EUGENE, OREGON
University of Oregon

A new Mu induced mutation whose phenotype is suppressed in Mu-inactive tissue
--Michelle Nolasco and Alice Barkan

A Mu induced mutation, hcf106, was described previously, whose phenotype is modulated by the phase of Mu activity (Martienssen, R et al., EMBO J. 8:1633-1639,1989; Martienssen et al., Genes Dev. 4:331-343, 1990). Plants homozygous for hcf106 are pale green, non-photosynthetic, and seedling lethal when Mu is in its active phase. However, in Mu-inactive plants, the mutant phenotype is suppressed, i.e. leaves are dark green, and plants are viable. We have recently identified a new Mu-induced mutation whose phenotype responds in an analogous fashion to the phase of Mu activity.

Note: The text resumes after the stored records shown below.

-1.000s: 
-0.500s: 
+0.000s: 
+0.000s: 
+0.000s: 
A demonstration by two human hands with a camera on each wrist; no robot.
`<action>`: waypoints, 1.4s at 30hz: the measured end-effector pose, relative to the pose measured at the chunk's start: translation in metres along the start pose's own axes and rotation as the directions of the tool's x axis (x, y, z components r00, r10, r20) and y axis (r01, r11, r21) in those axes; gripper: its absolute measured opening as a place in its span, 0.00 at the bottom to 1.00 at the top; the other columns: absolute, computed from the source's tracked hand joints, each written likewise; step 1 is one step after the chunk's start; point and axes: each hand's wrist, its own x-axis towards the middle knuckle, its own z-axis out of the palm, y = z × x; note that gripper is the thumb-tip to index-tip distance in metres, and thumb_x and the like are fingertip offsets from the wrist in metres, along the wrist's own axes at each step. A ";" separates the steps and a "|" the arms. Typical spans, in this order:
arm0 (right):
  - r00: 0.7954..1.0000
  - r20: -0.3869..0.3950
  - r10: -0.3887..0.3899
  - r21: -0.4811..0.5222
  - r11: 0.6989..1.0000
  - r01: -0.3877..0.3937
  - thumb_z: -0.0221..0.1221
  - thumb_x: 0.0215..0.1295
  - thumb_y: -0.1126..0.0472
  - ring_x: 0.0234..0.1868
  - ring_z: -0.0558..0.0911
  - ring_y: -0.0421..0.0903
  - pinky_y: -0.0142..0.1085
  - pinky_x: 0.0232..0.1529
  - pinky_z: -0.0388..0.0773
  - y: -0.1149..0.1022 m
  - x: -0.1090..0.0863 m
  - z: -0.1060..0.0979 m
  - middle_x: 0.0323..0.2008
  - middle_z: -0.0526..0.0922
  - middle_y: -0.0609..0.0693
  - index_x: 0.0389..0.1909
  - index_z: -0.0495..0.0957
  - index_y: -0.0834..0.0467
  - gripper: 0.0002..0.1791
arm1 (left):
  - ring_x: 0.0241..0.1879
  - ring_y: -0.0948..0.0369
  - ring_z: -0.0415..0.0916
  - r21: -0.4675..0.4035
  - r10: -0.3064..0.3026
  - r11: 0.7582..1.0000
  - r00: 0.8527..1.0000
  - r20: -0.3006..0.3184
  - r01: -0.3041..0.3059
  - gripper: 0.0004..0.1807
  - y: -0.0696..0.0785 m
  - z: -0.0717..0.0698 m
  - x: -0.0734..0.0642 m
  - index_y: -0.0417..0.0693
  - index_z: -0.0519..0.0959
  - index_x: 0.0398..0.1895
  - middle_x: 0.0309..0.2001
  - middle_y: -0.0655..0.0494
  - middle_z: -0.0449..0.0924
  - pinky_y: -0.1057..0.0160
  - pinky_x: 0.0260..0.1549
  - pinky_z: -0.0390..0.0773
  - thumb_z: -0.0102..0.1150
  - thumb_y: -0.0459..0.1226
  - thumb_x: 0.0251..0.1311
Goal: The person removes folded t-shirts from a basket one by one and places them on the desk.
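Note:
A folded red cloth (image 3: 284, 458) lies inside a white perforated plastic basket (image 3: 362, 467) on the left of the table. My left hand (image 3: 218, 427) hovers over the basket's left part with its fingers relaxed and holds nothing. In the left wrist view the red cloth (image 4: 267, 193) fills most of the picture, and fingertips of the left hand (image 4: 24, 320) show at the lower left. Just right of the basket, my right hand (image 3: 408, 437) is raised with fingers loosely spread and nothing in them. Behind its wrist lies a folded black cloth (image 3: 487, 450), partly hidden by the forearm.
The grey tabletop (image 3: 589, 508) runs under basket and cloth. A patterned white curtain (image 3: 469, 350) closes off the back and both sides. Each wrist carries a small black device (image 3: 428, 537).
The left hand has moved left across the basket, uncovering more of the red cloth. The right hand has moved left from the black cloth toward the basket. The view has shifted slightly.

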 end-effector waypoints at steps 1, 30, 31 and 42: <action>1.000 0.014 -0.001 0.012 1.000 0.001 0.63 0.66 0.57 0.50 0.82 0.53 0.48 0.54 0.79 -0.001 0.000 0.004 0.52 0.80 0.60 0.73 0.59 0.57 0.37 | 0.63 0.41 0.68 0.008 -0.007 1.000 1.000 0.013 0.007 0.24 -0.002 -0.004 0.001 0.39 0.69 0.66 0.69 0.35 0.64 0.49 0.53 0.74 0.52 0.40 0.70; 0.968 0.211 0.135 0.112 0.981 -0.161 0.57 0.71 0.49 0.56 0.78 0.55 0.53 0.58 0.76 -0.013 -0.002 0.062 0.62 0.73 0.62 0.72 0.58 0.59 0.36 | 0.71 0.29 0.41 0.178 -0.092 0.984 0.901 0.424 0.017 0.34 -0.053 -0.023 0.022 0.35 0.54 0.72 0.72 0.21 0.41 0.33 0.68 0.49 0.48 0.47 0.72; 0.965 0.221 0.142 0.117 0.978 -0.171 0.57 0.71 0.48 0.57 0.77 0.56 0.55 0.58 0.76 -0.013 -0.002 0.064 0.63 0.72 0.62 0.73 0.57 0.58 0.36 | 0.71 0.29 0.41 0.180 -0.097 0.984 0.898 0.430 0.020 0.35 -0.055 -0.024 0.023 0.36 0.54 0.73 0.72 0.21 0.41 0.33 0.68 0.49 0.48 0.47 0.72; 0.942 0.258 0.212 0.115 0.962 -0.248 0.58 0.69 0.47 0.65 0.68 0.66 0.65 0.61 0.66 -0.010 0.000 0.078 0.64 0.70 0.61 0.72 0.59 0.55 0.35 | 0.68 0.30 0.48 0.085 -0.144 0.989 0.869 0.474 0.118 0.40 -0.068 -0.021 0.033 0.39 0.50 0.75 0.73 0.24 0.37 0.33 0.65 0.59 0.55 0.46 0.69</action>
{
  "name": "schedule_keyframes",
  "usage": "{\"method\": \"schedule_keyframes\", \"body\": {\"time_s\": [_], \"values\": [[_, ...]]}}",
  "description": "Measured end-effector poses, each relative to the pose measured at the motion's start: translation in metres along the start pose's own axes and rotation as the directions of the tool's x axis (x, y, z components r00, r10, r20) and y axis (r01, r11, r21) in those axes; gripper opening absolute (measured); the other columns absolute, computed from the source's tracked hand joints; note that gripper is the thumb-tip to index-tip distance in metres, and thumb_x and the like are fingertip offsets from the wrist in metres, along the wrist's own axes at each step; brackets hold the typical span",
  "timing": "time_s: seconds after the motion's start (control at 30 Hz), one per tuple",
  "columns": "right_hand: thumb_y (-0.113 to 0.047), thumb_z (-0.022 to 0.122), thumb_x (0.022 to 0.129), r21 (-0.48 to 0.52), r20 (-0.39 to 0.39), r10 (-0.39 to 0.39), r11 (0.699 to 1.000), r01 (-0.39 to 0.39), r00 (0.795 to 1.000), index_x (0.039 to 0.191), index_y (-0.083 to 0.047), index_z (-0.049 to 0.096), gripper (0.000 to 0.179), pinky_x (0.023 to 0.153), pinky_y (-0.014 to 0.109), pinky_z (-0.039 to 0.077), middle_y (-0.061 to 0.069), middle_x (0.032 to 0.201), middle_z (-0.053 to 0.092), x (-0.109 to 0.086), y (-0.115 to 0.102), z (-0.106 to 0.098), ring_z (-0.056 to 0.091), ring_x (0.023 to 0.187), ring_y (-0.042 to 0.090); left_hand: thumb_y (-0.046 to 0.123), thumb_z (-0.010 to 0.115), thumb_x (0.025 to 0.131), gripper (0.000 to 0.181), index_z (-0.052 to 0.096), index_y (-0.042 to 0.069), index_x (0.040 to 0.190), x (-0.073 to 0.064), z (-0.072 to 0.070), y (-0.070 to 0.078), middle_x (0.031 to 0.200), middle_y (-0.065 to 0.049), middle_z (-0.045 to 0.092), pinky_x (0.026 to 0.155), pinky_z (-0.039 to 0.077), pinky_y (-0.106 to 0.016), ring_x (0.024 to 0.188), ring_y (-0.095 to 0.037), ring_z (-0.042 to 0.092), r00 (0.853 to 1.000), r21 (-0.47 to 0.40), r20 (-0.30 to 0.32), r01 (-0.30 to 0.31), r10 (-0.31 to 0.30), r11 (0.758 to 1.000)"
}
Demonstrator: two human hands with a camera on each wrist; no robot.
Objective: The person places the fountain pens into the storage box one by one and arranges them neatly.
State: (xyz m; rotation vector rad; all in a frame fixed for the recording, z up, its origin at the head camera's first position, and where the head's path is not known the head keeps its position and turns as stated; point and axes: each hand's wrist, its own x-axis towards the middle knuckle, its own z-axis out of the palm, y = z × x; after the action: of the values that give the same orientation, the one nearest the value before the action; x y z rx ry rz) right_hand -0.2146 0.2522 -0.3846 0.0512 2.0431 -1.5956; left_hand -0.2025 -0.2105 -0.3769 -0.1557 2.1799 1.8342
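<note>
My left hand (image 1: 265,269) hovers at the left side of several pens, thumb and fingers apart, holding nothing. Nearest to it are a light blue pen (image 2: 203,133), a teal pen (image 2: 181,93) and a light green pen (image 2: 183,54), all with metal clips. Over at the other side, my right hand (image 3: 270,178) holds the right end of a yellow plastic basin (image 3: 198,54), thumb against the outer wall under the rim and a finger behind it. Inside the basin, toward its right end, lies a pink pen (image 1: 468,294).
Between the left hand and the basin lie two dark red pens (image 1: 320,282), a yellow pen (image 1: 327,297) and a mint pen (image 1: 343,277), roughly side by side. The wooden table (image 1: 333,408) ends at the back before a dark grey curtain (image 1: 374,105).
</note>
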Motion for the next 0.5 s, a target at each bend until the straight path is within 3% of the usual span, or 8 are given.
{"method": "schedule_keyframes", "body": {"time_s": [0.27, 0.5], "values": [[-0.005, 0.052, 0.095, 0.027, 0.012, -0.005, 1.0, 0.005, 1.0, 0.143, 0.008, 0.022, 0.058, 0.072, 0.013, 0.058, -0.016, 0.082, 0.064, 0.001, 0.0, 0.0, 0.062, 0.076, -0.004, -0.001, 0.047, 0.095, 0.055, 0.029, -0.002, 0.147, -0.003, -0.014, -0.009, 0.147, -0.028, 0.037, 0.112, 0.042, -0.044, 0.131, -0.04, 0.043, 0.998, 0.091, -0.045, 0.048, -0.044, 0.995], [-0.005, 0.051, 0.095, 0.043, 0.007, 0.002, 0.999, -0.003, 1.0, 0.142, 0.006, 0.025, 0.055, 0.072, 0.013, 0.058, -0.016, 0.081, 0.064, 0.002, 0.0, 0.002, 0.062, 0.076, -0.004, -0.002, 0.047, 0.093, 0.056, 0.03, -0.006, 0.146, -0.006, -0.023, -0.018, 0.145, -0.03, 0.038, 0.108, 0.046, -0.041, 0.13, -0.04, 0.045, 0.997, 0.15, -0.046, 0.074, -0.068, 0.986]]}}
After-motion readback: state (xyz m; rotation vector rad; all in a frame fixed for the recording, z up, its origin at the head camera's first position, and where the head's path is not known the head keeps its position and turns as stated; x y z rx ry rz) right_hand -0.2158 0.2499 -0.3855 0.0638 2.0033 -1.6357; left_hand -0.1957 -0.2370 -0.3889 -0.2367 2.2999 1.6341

psa1 arose in the Mu stocks propagated by the Hake and Freeling groups. Mutant seedlings are pale green with very small revertant sectors, and are non-viable due to the absence of the photosystem I complex. Rare plants in families segregating psa1 have large sectors of dark green tissue in young pale green leaves, with each successive leaf containing an increasing proportion of dark green tissue. This phenotype is very similar to that exhibited by hcf106 plants in which Mu became inactive during somatic development (Martienssen et al., 1990).

To test the possibility that suppression of the psa1 phenotype in dark green tissue was correlated with a change in Mu methylation status, DNA purified from pale green and dark-green sectors of two such plants was cut with HinfI and analyzed by Southern hybridization using a Mu1 probe. Dark green sectors from these plants contained primarily methylated Mu elements whereas pale green sectors from the same plants contained primarily unmethylated Mu elements. Fully mutant plants contained only unmethylated Mu elements. Therefore, the loss of the mutant phenotype in leaf tissue correlates with increased methylation of Mu elements.

Currently, we are testing this correlation between Mu methylation and suppression of the mutant phenotype by analyzing more sectored plants. To confirm that the mutant allele is retained in such plants, we will attempt to recover the mutant phenotype by crossing a viable Mu-inactive plant derived from a sectored seedling with a Mu-active plant heterozygous for psa1. In the future, the molecular mechanism will be elucidated that leads to suppression of the mutant phenotype in tissue containing methylated Mu elements. It will be interesting to compare this mechanism with that described previously for hcf106 (Barkan and Martienssen, Proc. Natl. Acad. Sci. USA 88:3502-3506, 1991).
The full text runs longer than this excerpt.